Lubelska Izba Rolnicza napisała list otwarty w sprawie ograniczeń dotyczących wędzenia, w którym apeluje do Ministra Rolnictwa i Rozwoju Wsi oraz parlamentarzystów o podjęcie interwencji w komisji Europejskiej aby doprowadzić do nie wprowadzania niekorzystnych przepisów dla rolnictwa i całej branży rolno – spożywczej
- Obecnie wyroby mięsne mogą zawierać 5,0 mikrograma na kilogram substancji smolistych. Od września 2014 roku będzie to 2,o mikrograma. Zapowiedziane wymogi przedstawiają się wyjątkowo niekorzystnie dla firm wędliniarskich , ponieważ w wielu przypadkach zabraniaj tradycyjnych metod wędzenia.
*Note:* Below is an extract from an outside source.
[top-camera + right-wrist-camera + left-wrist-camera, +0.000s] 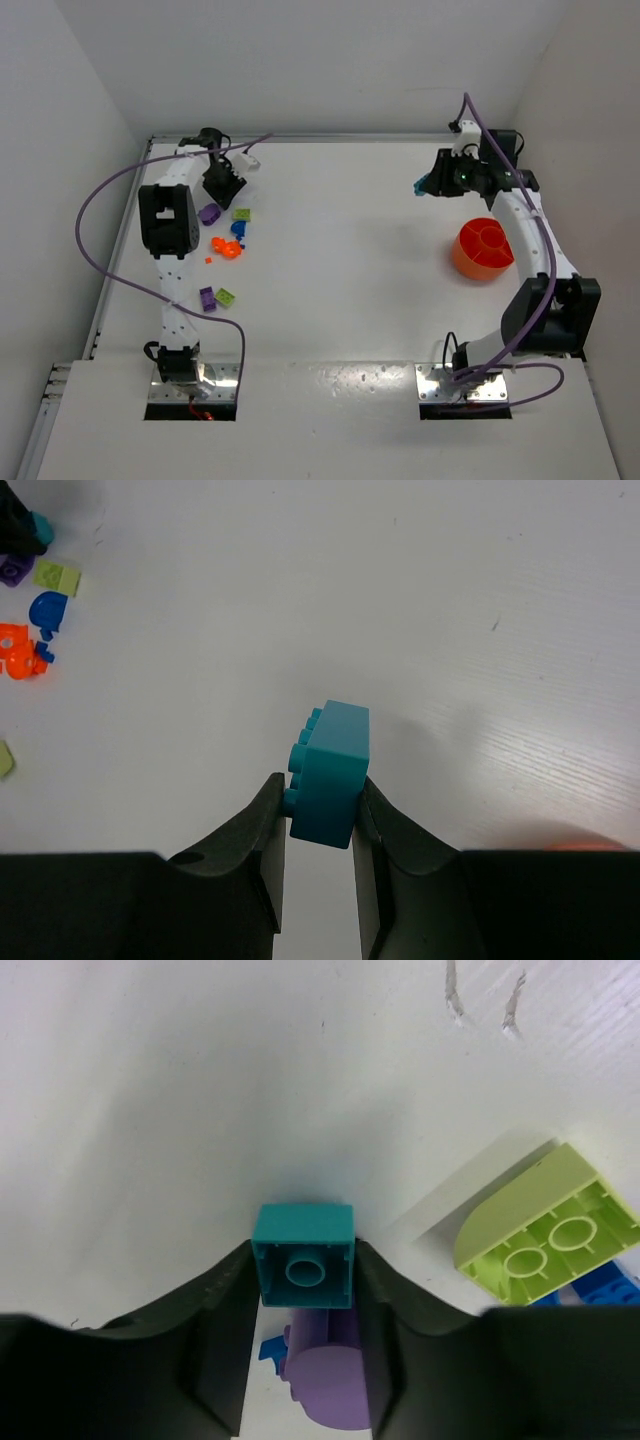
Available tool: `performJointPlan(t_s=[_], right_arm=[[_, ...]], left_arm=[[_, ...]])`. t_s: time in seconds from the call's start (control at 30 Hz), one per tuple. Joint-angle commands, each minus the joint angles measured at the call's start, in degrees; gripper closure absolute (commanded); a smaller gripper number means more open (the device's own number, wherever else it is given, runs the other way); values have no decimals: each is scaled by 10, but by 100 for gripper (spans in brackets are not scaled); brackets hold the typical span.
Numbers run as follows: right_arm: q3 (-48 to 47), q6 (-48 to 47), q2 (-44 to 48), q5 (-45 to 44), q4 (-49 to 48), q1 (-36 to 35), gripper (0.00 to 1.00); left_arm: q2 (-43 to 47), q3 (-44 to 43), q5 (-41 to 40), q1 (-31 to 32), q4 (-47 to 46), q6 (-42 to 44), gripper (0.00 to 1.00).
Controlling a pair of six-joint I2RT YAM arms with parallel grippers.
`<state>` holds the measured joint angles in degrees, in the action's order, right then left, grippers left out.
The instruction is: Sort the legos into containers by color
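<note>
On the left wrist camera I see the left gripper [305,1260] low over the table [200,1080]. Its two fingers press against opposite sides of a small teal brick [305,1265], and the jaws are only as wide as that brick. The brick sits right at the fingertips, hollow underside facing the camera. A purple piece [325,1380] lies just behind it at 6 o'clock, between the fingers, and a lime brick [545,1225] lies near at 3 o'clock, also underside up. From above, this gripper is at the far left of the table with the other loose legos [226,246] scattered at its 6 o'clock. The right gripper [320,785] is clamped on a larger teal block [330,775], raised off the table, studs pointing to 9 o'clock. In the top view the orange tub [468,262] stands at that gripper's 5 o'clock, near but apart.
</note>
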<state>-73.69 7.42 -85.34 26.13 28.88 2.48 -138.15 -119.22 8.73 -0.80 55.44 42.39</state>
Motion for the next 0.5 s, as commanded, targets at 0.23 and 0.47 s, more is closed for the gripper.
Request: performJointPlan(t_s=[0.23, 0.47], right_arm=[[-73, -73, -13, -96, 60, 68, 100], [-77, -91, -13, -163, 94, 120, 100]], left_arm=[[46, 38, 61, 11, -22, -1, 75], [156, 25, 138, 51, -22, -124, 93]])
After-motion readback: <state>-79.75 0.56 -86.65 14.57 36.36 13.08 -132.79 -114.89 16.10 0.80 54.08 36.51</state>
W związku z tym w samej branży mięsnej zagrożonych jest co najmniej 100 – 150 firm działających na rynku – mówi Robert Jakubiec, prezes Lubelskiej Izby Rolniczej.
Zdaniem LIR po wejściu w życie nowych norm kilkuset przedsiębiorców z różnych branż będzie musiało zrezygnować z wytwarzania tradycyjnie wędzonych produktów żywnościowych, ponieważ rozporządzenie reguluje dopuszczalne poziomy substancji smolistych nie tylko w mięsie i wędlinach, ale i innych produktach spożywczych takich jak ryby, małże czy przetworzona żywność na bazie zbóż.